Just over half of respondents (51.9%) (240/462) indicated they received some sort of financial assistance from a government. Of those, 90% (216/240) indicated they received less than CAD 1500 per month. Of those receiving such money, three quarters reported this was not enough to live on.
Not surprisingly, financial limitations also impacted having enough money to cover expenses over the course of a month and access to healthy food (as defined by the respondent), as well as difficulty affording medications. Notably, 77.8% (302/388) indicated that they regularly receive financial help from family or others to help address needs such as rent, groceries, and phone bills. These financial limitations add to levels of dependency, with only 1:5 being able to live independently. This highlights that social support systems are likely inadequate most of the time.

4.7. Housing Instability

The survey asked the respondents about their living situations (i.e., where they lived, how housing was paid, who they lived with, etc.).

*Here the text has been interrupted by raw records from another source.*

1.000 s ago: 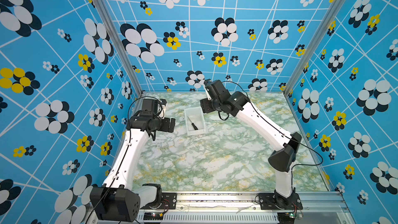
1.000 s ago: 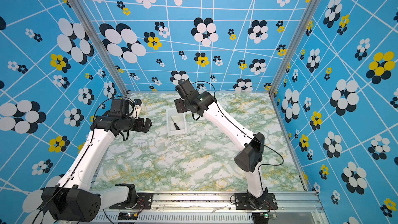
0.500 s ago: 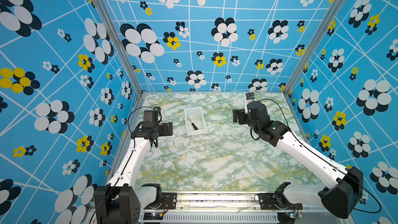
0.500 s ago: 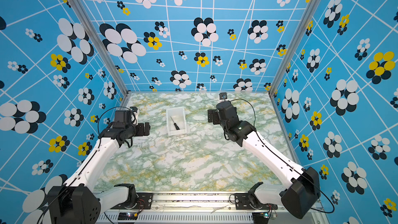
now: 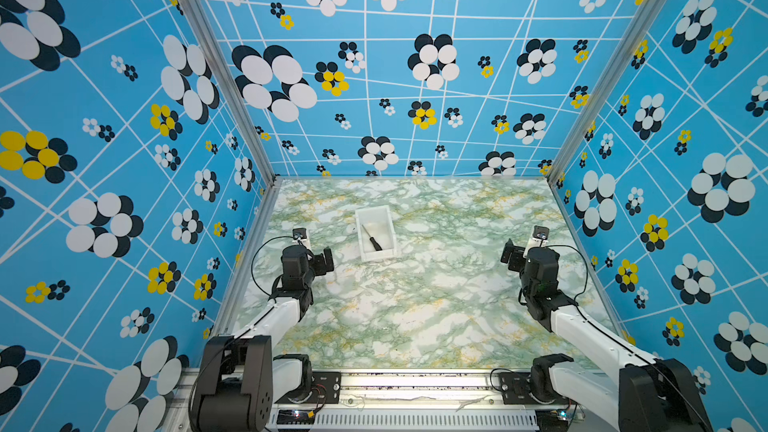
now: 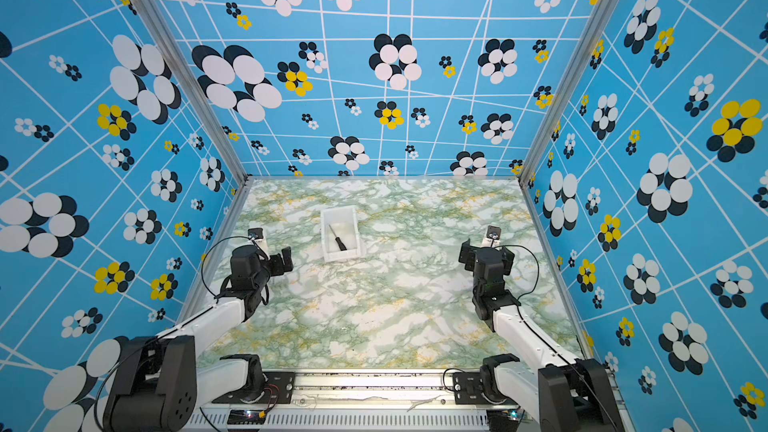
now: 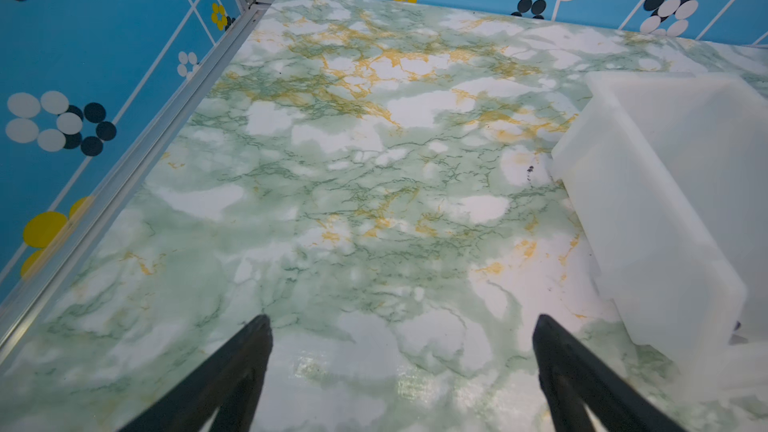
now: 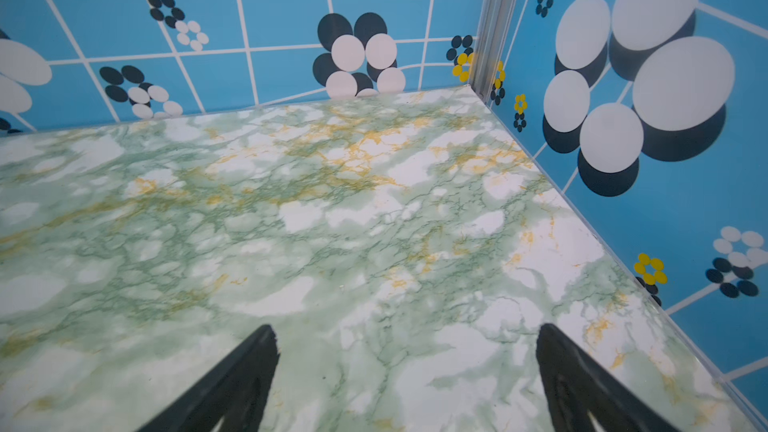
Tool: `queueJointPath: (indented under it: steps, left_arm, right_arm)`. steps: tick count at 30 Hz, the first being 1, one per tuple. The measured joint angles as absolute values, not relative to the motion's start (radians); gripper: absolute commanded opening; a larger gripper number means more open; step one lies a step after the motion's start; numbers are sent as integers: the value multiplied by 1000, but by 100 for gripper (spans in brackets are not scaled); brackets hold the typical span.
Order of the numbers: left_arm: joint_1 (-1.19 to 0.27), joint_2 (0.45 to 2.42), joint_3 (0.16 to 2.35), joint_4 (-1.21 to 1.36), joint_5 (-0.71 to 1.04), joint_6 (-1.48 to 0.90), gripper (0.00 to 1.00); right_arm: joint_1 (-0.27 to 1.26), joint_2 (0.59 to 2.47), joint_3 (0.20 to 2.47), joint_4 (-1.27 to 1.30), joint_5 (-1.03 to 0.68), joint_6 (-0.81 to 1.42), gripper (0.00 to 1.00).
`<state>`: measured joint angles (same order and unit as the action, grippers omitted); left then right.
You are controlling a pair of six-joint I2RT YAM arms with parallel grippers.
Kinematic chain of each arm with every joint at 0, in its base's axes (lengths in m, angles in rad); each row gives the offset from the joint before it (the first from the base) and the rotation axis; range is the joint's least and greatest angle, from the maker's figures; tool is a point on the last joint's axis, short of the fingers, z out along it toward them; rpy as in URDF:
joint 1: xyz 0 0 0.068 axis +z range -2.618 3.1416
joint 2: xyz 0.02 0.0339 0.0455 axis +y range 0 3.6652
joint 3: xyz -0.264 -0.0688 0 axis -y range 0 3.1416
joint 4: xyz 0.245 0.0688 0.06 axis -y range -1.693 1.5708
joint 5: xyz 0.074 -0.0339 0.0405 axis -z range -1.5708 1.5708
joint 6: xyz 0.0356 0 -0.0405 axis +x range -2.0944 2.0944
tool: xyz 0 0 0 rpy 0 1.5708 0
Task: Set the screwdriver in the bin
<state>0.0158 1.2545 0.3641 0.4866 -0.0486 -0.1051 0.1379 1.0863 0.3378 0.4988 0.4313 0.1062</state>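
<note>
Seen from above, lying flat inside a small white rectangular open-top plastic bin (image 5: pixel 376 258): a small slim screwdriver (image 5: pixel 371 238) with a black handle and a thin grey metal shaft. Set on a slant across the bin's whitish floor, black handle toward the near wall, shaft tip toward the far left corner, and lying the same way in both top views (image 6: pixel 338 238). Gripped by nothing, touched by neither arm.

Standing on a green-and-white marbled tabletop (image 5: pixel 415 309) veined with yellow, a little left of the middle and in the far half, inside blue walls (image 5: pixel 104 89) printed with white, black and yellow flowers.

At left, the black-fingered left gripper (image 7: pixel 401 320), spread wide and empty, with only bare marble between its two fingers (image 7: pixel 249 351). Poised near the bin's near left corner but apart from it. From the left wrist view, only the bin's milky outer wall (image 7: pixel 648 209) on show, the inside hidden.

At right, the black-fingered right gripper (image 8: pixel 405 330), likewise spread wide and empty, with bare tabletop between the fingers (image 8: pixel 561 359). Poised close to the right-hand wall, well apart from both bin and screwdriver.

Behind each gripper, white arms (image 5: pixel 274 317) with black joints, bent low toward the silver front rail (image 5: pixel 415 382), one at either side of the table.
</note>
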Motion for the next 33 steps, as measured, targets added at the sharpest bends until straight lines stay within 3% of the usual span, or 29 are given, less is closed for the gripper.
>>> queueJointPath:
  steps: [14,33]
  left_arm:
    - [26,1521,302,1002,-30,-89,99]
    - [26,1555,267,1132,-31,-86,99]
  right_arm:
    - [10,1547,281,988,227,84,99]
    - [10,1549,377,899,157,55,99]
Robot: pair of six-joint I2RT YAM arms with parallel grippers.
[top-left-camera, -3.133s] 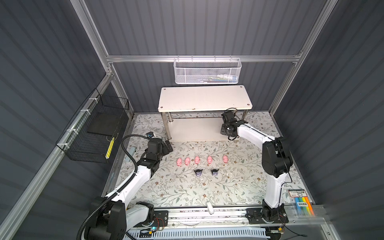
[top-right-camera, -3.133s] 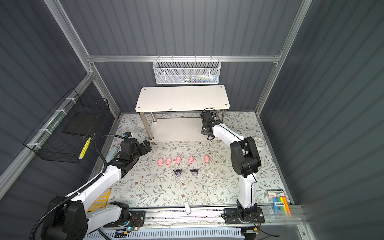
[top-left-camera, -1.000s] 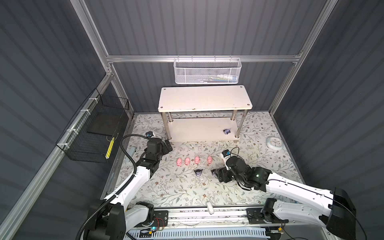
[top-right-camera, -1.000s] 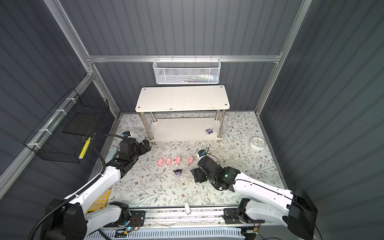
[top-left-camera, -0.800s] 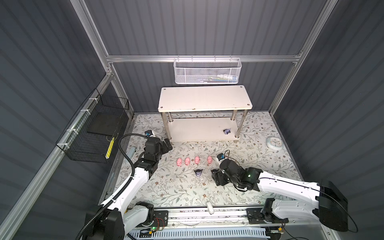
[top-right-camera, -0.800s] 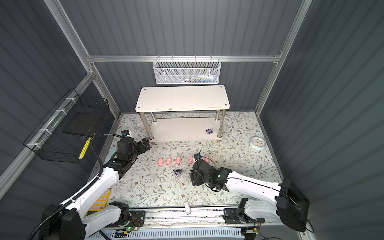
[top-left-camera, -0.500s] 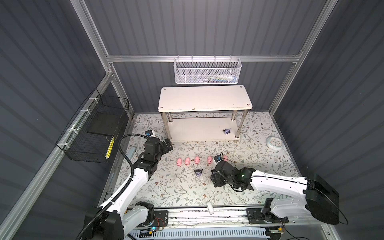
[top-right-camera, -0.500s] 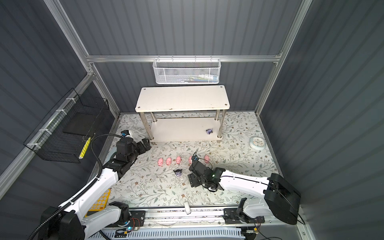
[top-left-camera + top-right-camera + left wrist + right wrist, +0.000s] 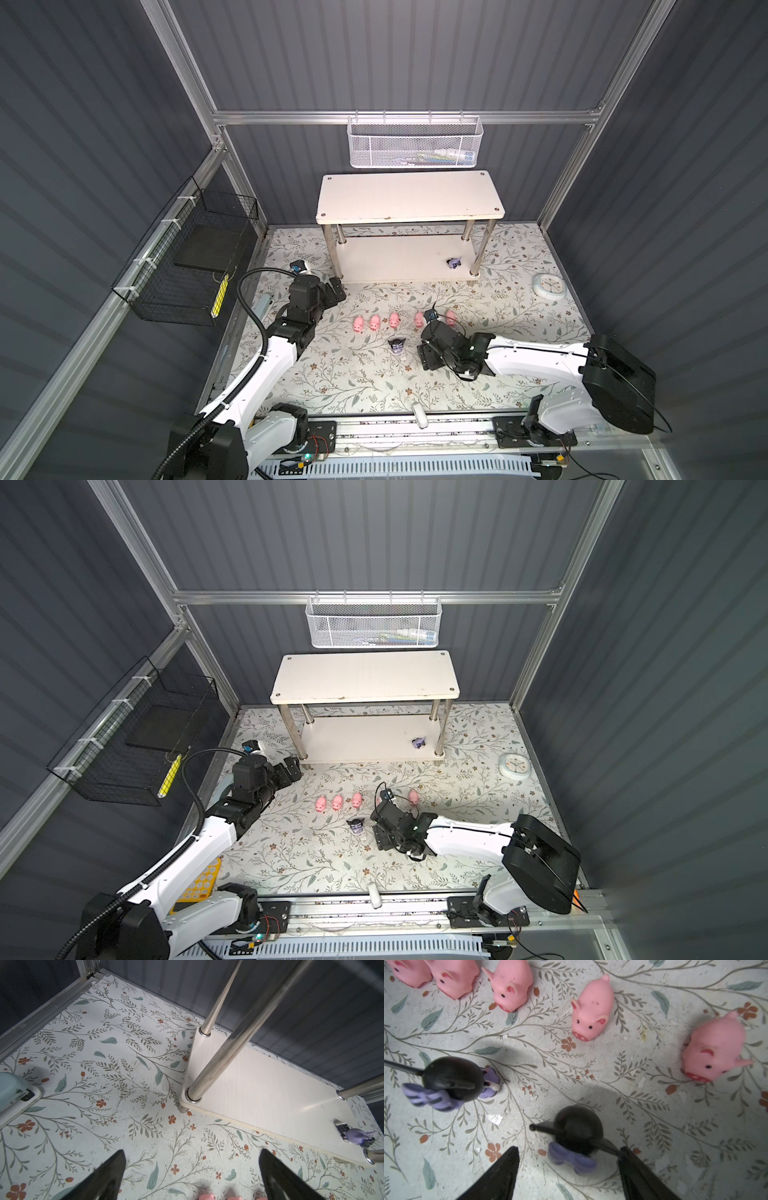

At the time of the survey, 5% (21/419) were homeless and 25.9% (114/439) had experienced eviction at some point. This was connected to challenges, with 38% (155/407) reporting problems paying rent or not having enough money to pay the rent and 51.1% (208/407) struggling to remember to pay their rent on their own each month.

4.8. Memory Issues

Respondents indicated a number of concerns arising from memory problems. Without help, common concerns included remembering to take medications, pay bills and rent, and take care of personal and household hygiene, as well as eating.
Respondents described being unable to remember to do things without help, such as paying the rent (50.9% (188/369)) or bills (73% (233/319)), taking medications (59.9% (170/284)) and refilling prescriptions (59% (163/276)), doing laundry (58.8% (193/328)), or cleaning house (73.8% (240/324)). This need for help also included personal hygiene: showering (30% (98/326)), cleaning teeth (54.7% (178/325)), washing hair (36% (117/325)), or grooming hair daily (37% (114/308)).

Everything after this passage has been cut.